• Problem details:
This task calls for copying each line below that contains "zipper".
*** Opening of Given information ***
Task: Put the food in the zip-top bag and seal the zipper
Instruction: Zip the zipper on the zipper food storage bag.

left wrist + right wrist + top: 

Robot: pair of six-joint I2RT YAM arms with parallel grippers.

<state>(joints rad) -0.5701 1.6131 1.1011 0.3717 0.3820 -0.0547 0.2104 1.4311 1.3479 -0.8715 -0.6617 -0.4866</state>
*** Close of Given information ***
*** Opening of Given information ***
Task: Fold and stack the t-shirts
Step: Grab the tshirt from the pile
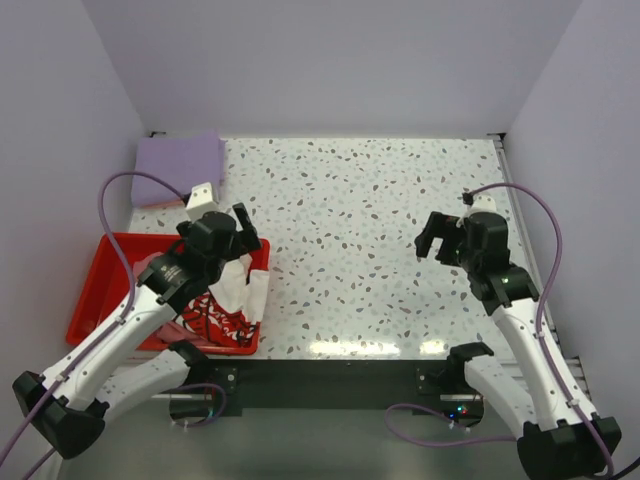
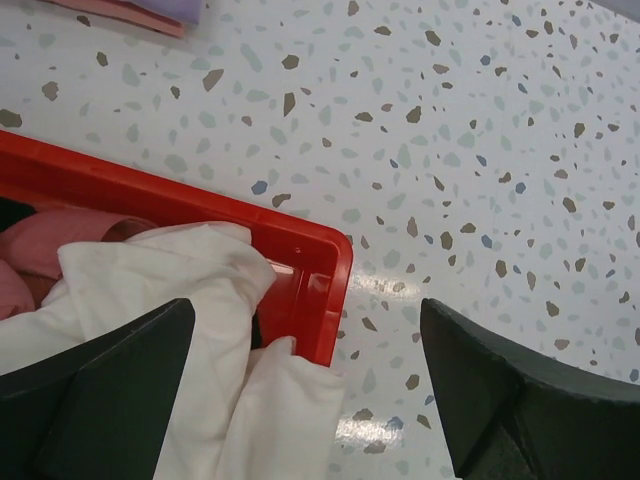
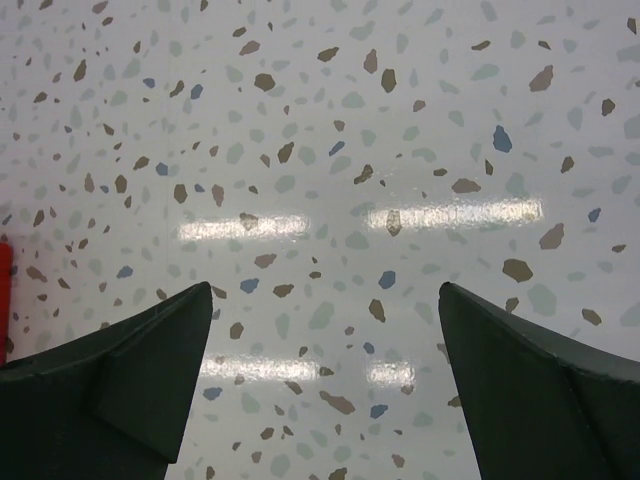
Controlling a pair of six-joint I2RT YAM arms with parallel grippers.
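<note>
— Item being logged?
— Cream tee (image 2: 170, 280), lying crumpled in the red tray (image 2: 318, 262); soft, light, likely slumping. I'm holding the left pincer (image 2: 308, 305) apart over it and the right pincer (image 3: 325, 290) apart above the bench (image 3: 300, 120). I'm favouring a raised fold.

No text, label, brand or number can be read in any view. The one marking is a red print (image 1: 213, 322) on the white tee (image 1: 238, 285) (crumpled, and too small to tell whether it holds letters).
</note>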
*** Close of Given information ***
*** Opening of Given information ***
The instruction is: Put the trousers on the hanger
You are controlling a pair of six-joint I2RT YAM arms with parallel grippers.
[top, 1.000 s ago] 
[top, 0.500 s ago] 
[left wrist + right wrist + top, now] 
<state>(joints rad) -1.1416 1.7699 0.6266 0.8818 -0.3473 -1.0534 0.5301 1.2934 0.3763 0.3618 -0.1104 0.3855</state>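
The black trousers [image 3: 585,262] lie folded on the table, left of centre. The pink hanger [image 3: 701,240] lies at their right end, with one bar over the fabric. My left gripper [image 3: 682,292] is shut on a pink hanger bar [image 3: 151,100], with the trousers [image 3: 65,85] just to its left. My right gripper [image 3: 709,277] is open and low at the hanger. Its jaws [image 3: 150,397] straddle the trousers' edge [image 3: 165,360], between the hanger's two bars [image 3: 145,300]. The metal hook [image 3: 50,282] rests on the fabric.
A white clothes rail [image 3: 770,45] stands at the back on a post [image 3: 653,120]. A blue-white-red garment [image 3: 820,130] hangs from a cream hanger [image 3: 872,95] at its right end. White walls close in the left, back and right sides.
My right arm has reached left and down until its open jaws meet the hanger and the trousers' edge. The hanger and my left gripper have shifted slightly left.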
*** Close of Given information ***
• Problem solution:
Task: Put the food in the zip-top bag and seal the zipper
Instruction: Zip the zipper on the zipper food storage bag.

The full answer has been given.